To do :: Pick out all lines in the listing holding the string "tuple" and copy them.

Data excerpts ::
Content starts
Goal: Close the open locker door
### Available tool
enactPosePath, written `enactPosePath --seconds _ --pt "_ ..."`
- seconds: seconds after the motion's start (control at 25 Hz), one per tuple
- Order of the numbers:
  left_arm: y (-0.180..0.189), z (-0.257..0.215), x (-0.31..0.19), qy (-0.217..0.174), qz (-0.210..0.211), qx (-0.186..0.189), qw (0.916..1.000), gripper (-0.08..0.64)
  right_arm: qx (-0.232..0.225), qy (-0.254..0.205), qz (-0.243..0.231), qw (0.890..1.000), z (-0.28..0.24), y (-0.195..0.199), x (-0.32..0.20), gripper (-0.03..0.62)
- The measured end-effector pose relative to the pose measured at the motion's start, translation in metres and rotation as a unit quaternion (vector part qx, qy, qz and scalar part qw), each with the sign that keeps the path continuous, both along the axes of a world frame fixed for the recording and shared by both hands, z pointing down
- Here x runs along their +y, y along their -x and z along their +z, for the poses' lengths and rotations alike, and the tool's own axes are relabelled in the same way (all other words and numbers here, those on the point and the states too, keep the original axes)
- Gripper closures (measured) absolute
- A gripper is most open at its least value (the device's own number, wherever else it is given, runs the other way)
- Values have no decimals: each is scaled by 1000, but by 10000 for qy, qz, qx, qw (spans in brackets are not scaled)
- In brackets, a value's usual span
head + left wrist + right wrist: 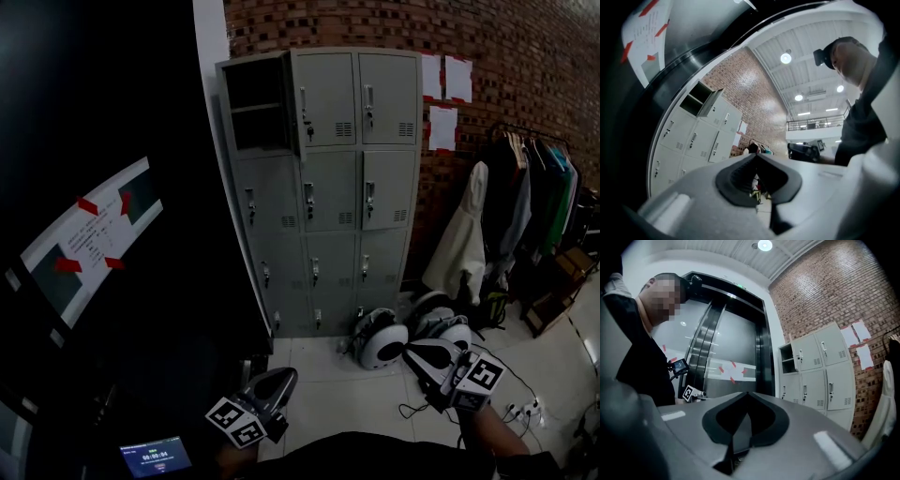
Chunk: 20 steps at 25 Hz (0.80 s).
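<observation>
A grey bank of lockers (323,187) stands against the brick wall, far ahead of both grippers. Its top-left compartment (255,108) is open, with its door (292,101) swung out, edge-on to me. The same open compartment shows in the left gripper view (696,99) and in the right gripper view (786,359). My left gripper (281,380) is low at the bottom centre, shut and empty, its jaws meeting at the tips (756,157). Low at the right, my right gripper (417,352) is also shut with nothing in it (747,394). Both are well short of the lockers.
Two white rounded devices (384,342) lie on the floor before the lockers. A clothes rack (534,187) and a white coat (464,239) stand at right. A dark curved wall with a taped sign (89,239) fills the left. Cables and a power strip (520,410) lie on the floor.
</observation>
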<state>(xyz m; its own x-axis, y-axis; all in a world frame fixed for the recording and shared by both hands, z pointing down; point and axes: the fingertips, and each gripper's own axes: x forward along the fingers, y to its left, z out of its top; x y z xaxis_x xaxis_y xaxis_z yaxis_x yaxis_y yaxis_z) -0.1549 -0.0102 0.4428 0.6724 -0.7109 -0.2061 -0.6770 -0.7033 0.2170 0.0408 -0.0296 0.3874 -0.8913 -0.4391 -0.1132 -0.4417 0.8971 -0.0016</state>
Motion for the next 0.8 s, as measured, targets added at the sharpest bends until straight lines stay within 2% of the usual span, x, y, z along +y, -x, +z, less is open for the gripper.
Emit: enactPosePath --seconds 0.24,0.4,0.48,0.68,0.8 --pt "7 11 -77 68 -159 -97 9998 558 -87 -21 -85 9999 12 8 -93 588" --pt "3 4 -143 -70 -477 -255 9985 558 -124 -235 -425 9987 9 7 -165 588" --pt "-2 -3 -180 -62 -687 -215 9974 558 -83 -345 -547 9979 9 1 -209 588" --pt "-17 -22 -259 -226 -1017 -344 9940 558 -49 -307 -1103 9934 -3 -1 -288 588" --pt "-23 -28 -298 -254 -1048 -448 9932 558 -124 -402 -1040 9937 -4 -5 -338 588"
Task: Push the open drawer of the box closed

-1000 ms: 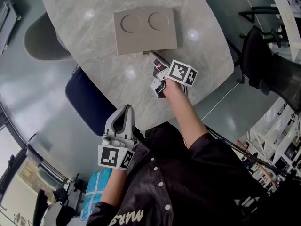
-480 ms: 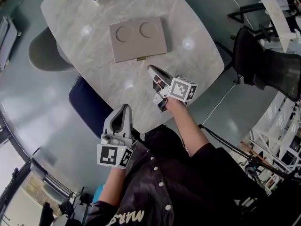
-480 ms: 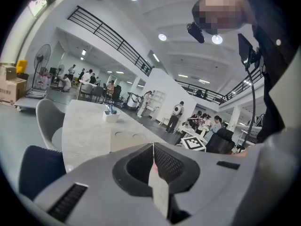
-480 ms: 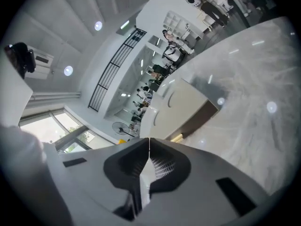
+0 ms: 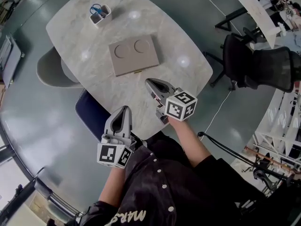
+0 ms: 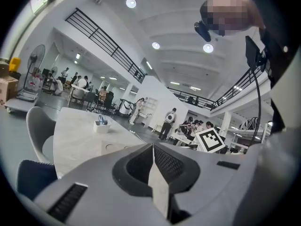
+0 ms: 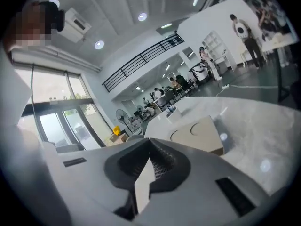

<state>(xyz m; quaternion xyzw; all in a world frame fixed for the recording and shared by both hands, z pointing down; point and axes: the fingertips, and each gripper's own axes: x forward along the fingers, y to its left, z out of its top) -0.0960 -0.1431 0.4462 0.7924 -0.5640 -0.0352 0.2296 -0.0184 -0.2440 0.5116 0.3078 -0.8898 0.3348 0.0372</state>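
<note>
**Spotter A:** Your box (image 5: 134, 54) lies flat near the middle of the tabletop (image 5: 181, 39), its two round hollows facing up. Its drawer (image 5: 137, 71) is turned toward the near edge, your side. All I see of the drawer is its small pull. The front looks flush with the box, so I judge the push done.

**Spotter B:** The right gripper view gives you the same reading: the front of the box shows one even edge, with no tray sticking out. Your right gripper (image 5: 149, 82) hangs above the tabletop between the box and the near edge, not touching the box. Its jaws have just been closing and now meet, with nothing between them.

**Spotter A:** Your left gripper (image 5: 123, 109) hovers off the tabletop, beyond the near edge, above the blue chair (image 5: 88, 113). Its jaws are together too, and empty.

**Spotter B:** So the step you're in looks like the wrap-up, not the push. The next move asks little of you: check the drawer front for any gap. If you find one, bring the closed right gripper's tip low against the drawer face beside the pull. Then press straight toward the far edge, so the box doesn't slide or twist.

**Spotter A:** Nothing else crowds you. The white holder (image 5: 100, 15) with scissors stands well apart, near the far left corner.
</note>
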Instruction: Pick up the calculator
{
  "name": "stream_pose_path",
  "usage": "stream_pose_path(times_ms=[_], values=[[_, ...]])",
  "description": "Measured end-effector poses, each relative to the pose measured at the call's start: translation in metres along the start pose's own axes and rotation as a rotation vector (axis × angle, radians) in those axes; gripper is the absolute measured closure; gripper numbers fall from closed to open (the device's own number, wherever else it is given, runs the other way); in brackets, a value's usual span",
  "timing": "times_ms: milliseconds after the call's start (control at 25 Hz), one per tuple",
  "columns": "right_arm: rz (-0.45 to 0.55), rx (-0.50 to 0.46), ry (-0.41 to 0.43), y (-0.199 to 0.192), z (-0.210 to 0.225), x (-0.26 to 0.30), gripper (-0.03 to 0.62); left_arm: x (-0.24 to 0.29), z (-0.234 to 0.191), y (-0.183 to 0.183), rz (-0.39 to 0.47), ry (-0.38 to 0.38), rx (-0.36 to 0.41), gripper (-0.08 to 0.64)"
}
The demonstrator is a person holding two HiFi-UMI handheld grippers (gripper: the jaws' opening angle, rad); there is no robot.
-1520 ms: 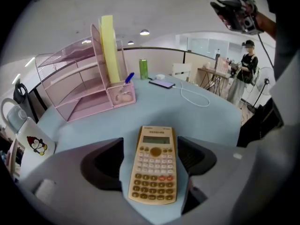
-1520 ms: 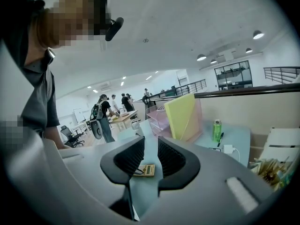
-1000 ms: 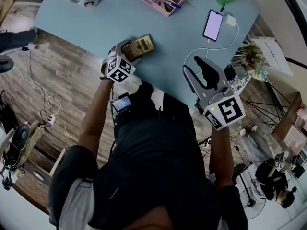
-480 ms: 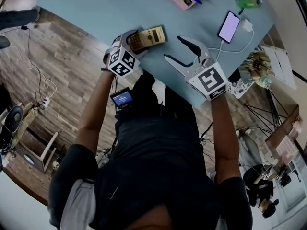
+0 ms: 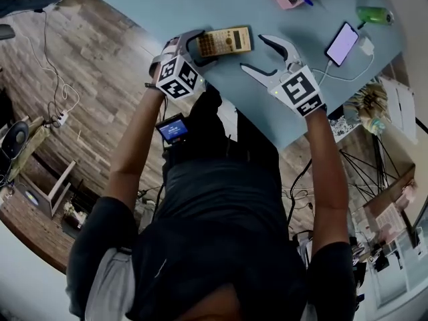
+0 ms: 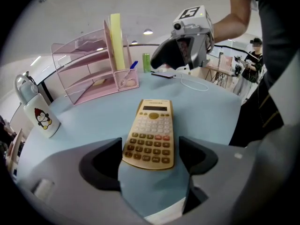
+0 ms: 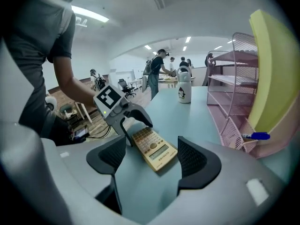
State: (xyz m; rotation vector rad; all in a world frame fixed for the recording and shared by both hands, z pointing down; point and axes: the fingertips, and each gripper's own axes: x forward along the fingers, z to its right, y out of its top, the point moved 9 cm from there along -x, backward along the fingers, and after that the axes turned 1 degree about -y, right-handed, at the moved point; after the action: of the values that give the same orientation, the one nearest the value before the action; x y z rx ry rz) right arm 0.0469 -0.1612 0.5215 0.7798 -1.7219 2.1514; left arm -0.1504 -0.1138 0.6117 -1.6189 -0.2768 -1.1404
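A beige calculator (image 5: 224, 41) (image 6: 150, 135) (image 7: 154, 150) lies flat on the light blue table (image 5: 200, 5). My left gripper (image 5: 200, 47) (image 6: 149, 161) is open and low over the table, with the calculator's keypad end between its fingers (image 6: 101, 165); a gap shows on each side. From the opposite end comes my right gripper (image 5: 253, 53) (image 7: 153, 161), its jaws opening. The calculator's display end lies just ahead of its fingertips, and nothing is between them. Each gripper appears in the other's view: the right gripper (image 6: 183, 50) and the left gripper (image 7: 123, 109).
A pink wire file rack (image 6: 93, 64) (image 7: 248, 93) with a blue pen stands at the table's back. A white penguin mug (image 6: 40, 114) stands far left. A phone (image 5: 342, 43) on a white cable and a green bottle (image 5: 374, 15) lie right. The table's near edge (image 5: 221, 102) runs just behind both grippers.
My right gripper has come down and leftward to the calculator's end, and its jaws have widened. The left gripper has stayed at the calculator.
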Motion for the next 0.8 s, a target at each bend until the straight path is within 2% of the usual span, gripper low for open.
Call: stream_pose_path(times_ms=[320, 800], values=[[-0.136, -0.145, 0.107, -0.023, 0.010, 0.041, 0.218, -0.003, 0.000, -0.006, 0.021, 0.017, -0.017, 0.150], [-0.258, -0.282, 0.226, -0.045, 0.032, 0.074, 0.206, 0.000, -0.004, -0.012, 0.065, -0.008, -0.071, 0.149]])
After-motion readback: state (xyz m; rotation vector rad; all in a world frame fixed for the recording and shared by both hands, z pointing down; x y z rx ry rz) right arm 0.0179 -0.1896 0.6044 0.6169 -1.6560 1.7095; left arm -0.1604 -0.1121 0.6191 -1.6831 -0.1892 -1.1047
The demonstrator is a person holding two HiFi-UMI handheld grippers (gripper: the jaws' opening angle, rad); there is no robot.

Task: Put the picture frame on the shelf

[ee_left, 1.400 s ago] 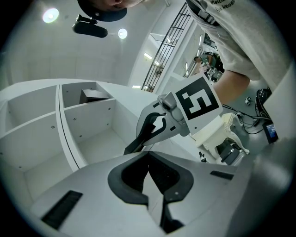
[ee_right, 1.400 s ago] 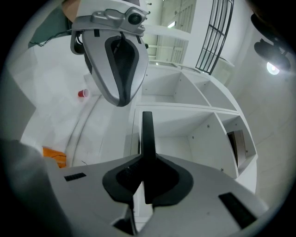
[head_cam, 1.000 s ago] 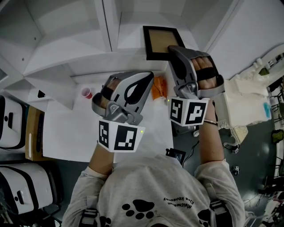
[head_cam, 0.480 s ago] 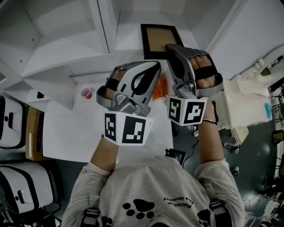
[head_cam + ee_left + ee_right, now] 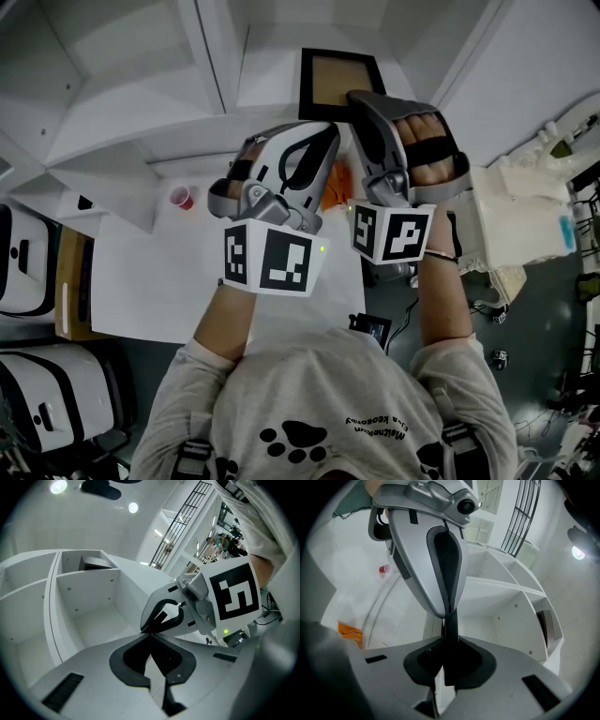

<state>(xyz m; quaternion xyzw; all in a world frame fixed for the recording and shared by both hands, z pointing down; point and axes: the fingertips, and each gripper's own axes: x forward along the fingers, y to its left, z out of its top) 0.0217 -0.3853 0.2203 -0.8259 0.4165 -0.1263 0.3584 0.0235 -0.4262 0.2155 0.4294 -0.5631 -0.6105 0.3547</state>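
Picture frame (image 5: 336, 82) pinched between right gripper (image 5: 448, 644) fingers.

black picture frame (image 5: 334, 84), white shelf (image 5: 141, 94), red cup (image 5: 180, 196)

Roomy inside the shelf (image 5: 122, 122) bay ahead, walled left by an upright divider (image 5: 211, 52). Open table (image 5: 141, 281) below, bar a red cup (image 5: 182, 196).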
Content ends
Written response ::
- seconds: seconds after the motion's start (control at 25 Hz), one per tuple
  "timing": "times_ms: milliseconds after the call's start (control at 25 Hz), one per tuple",

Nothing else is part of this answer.